DAVID LIPSON: Despite a record injection of school funding since 2018, Australian student outcomes have stagnated. A Productivity Commission report, out today, points to overworked teachers, a failure to help slower kids catch up, and more generally poor student wellbeing - with one in three pupils skipping 10 per cent of classes. The report calls on federal and state level governments to spell out how they’ll ensure teachers have more face-to-face time with students. The Federal Education Minister is Jason Clare, and he joined me earlier.
Jason Clare, only 40 per cent of teachers’ workload right now is spent in actual face-to-face teaching. How can that be improved?
JASON CLARE, MINISTER FOR EDUCATION: I think this report makes it clear that the idea that teachers just turn up at 9 o’clock and finish at 3 o’clock is rubbish. Our teachers are working longer than ever before, longer than teachers overseas. And as you point out, David, only 40 per cent of that time is actually face-to-face teaching. If we free teachers up and give them more time to teach, they'll be better teachers. The results that we get in our classrooms will be better and we'll have fewer teachers leave the job.
DAVID LIPSON: How do we free teachers up?
CLARE: Well, state governments across the country are looking at this at the moment. The New South Wales Government has made a commitment to employ more parents as teacher aides or in administrative roles to take away some of the jobs that teachers have to do that aren't face-to-face learning in classrooms. I think that's a good idea, but there's more that needs to be done here. There’re some good recommendations in this report that will inform the work that I'm doing with state and territory ministers right now on how we turn around the teacher shortage crisis. And that plan, that action plan to tackle that issue, will be presented to ministers in December.
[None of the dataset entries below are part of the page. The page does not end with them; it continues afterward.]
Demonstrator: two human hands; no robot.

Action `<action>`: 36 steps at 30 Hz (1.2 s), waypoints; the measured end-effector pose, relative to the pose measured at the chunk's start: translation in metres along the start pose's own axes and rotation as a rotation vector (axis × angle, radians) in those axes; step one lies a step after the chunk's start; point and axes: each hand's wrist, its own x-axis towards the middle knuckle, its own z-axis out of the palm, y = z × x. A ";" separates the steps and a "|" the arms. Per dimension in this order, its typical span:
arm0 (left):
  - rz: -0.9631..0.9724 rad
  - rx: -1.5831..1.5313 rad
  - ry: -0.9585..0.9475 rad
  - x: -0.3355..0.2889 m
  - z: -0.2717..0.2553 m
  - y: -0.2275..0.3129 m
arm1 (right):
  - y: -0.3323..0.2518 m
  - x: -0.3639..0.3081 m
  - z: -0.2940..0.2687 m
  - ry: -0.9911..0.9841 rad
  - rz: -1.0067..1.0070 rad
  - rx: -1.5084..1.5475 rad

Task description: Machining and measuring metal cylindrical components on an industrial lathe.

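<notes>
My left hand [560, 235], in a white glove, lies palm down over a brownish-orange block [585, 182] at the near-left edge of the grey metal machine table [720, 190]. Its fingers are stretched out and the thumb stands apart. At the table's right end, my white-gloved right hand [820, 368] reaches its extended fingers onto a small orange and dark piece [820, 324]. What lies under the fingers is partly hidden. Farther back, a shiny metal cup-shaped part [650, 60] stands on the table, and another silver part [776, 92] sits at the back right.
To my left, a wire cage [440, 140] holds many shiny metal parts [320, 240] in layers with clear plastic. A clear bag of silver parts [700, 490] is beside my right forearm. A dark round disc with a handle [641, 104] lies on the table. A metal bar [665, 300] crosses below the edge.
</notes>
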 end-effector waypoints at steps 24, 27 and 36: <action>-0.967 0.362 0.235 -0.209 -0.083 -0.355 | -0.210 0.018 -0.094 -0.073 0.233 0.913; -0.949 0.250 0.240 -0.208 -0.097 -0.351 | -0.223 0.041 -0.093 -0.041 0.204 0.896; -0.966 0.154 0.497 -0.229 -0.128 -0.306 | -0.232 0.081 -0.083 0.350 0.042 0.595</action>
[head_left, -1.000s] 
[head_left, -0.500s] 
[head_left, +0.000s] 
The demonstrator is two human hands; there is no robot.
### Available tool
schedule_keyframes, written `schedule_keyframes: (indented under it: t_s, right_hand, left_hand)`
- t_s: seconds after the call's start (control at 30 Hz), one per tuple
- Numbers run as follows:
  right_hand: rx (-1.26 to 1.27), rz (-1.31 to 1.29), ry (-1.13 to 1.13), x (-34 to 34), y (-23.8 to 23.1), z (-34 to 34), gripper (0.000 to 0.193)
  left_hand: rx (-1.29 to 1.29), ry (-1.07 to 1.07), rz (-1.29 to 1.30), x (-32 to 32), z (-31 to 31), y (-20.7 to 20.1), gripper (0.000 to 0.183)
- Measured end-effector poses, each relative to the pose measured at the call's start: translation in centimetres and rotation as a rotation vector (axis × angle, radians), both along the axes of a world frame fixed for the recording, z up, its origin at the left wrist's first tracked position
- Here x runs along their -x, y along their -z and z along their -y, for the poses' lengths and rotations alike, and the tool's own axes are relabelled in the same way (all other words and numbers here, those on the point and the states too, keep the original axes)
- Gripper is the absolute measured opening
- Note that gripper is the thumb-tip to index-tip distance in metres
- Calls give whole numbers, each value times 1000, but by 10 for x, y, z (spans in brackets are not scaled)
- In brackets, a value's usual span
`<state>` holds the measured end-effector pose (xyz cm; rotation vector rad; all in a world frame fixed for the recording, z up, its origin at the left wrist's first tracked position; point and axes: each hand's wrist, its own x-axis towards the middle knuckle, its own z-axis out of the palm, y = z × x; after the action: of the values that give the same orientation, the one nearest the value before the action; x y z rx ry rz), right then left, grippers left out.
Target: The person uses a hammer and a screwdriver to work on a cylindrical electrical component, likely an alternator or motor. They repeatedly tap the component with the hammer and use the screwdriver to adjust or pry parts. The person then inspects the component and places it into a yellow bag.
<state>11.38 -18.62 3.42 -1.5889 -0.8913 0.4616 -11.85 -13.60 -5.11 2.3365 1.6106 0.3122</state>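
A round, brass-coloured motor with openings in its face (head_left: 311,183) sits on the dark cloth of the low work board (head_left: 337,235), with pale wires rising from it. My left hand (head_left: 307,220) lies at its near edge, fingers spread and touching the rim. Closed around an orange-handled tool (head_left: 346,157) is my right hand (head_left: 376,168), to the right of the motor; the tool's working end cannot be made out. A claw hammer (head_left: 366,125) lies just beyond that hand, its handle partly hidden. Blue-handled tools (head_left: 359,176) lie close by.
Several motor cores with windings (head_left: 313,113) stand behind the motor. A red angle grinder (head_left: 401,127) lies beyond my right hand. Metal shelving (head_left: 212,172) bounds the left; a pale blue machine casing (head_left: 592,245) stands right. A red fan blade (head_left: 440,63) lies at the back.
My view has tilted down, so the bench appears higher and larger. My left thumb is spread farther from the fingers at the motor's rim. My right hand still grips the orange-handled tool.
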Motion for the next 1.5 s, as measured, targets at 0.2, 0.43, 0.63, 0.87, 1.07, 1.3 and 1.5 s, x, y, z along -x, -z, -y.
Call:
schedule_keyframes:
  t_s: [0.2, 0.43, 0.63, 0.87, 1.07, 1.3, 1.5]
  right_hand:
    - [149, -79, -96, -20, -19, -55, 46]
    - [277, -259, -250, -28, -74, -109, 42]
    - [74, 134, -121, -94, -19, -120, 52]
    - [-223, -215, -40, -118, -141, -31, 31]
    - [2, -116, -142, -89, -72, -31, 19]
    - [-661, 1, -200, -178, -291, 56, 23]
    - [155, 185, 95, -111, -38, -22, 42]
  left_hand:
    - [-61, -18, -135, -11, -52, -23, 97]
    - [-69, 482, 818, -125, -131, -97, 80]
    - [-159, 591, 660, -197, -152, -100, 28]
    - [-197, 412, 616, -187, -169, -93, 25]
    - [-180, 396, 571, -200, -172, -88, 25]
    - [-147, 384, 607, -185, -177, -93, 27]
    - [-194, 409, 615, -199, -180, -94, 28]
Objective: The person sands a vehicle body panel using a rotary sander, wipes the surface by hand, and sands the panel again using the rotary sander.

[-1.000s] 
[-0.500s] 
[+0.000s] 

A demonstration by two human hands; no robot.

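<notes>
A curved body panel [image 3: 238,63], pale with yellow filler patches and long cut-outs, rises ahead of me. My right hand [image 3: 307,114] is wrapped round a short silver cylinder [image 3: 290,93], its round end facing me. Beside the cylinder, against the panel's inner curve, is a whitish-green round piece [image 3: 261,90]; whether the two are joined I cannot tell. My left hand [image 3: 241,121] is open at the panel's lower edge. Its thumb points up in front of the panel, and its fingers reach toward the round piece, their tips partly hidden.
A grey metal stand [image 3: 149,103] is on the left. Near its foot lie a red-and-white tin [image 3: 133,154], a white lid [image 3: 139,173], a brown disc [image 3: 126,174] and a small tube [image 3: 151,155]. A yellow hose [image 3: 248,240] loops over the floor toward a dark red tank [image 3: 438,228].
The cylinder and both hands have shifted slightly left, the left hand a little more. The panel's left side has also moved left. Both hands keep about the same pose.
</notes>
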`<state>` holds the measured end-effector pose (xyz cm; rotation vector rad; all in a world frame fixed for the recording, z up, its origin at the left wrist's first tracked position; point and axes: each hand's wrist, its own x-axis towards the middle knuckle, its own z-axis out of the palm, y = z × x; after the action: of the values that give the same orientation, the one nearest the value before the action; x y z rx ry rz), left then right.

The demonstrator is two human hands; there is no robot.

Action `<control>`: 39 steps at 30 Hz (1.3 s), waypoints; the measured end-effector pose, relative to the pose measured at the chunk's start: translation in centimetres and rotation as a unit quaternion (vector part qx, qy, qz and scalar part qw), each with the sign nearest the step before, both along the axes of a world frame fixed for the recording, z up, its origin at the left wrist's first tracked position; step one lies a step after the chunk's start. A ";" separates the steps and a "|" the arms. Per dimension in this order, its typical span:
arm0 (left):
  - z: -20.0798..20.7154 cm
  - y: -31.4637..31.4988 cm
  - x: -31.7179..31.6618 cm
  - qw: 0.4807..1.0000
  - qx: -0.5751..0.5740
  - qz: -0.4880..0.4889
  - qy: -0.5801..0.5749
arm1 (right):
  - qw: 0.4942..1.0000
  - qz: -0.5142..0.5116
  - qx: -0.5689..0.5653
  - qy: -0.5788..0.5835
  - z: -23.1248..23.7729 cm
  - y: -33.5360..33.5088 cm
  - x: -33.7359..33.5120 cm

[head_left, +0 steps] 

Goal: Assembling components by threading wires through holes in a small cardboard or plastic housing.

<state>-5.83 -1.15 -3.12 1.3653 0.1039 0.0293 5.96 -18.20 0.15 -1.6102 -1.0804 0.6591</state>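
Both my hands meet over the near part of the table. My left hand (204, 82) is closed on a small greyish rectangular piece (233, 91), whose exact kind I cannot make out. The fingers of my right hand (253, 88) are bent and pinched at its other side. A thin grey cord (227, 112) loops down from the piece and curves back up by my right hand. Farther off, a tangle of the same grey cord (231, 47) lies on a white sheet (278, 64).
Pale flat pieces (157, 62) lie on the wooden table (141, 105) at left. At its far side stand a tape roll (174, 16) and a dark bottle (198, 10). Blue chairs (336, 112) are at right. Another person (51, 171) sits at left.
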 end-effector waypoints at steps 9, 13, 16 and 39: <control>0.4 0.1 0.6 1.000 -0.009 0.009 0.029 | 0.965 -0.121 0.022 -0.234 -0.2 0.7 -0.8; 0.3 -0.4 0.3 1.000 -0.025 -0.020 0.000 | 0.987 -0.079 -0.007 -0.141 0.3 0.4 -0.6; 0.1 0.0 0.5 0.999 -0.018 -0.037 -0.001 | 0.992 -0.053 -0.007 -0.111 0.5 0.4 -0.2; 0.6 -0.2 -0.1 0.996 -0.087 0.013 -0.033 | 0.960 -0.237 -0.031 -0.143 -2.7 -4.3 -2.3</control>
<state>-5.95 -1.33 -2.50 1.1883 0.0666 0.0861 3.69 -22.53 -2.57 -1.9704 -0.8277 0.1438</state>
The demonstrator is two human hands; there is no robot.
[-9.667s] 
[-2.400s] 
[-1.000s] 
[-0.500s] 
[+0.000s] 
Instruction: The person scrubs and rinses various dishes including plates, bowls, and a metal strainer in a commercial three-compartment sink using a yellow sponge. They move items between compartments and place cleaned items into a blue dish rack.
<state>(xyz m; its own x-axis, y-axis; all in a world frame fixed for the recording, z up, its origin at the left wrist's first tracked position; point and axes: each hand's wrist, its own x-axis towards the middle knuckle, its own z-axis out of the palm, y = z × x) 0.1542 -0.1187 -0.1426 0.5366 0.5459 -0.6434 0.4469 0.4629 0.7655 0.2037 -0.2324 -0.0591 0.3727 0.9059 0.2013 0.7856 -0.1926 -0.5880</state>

DAVID LIPSON: The Productivity Commission also highlights that a third of children who fall behind in early years aren't catching up in later years. What practical steps can be taken to help them along?
CLARE: This is a serious issue, David, and one that I think everybody would intuitively get. If you fall behind, it's hard to catch up. And we've seen improvements in NAPLAN results for kids over the last ten years or so in literacy and numeracy at primary school, but not for kids from low socio-economic backgrounds or kids from the regions or Indigenous kids. I don't want us to be a country where your chances in life depend on who your parents are or where you live or the colour of your skin. But if we're honest with ourselves, we are at the moment. So, what we do here matters. We need to think seriously about how we better target the funding that we invest in schools to help these kids. These kids who are falling through the cracks, who are falling behind.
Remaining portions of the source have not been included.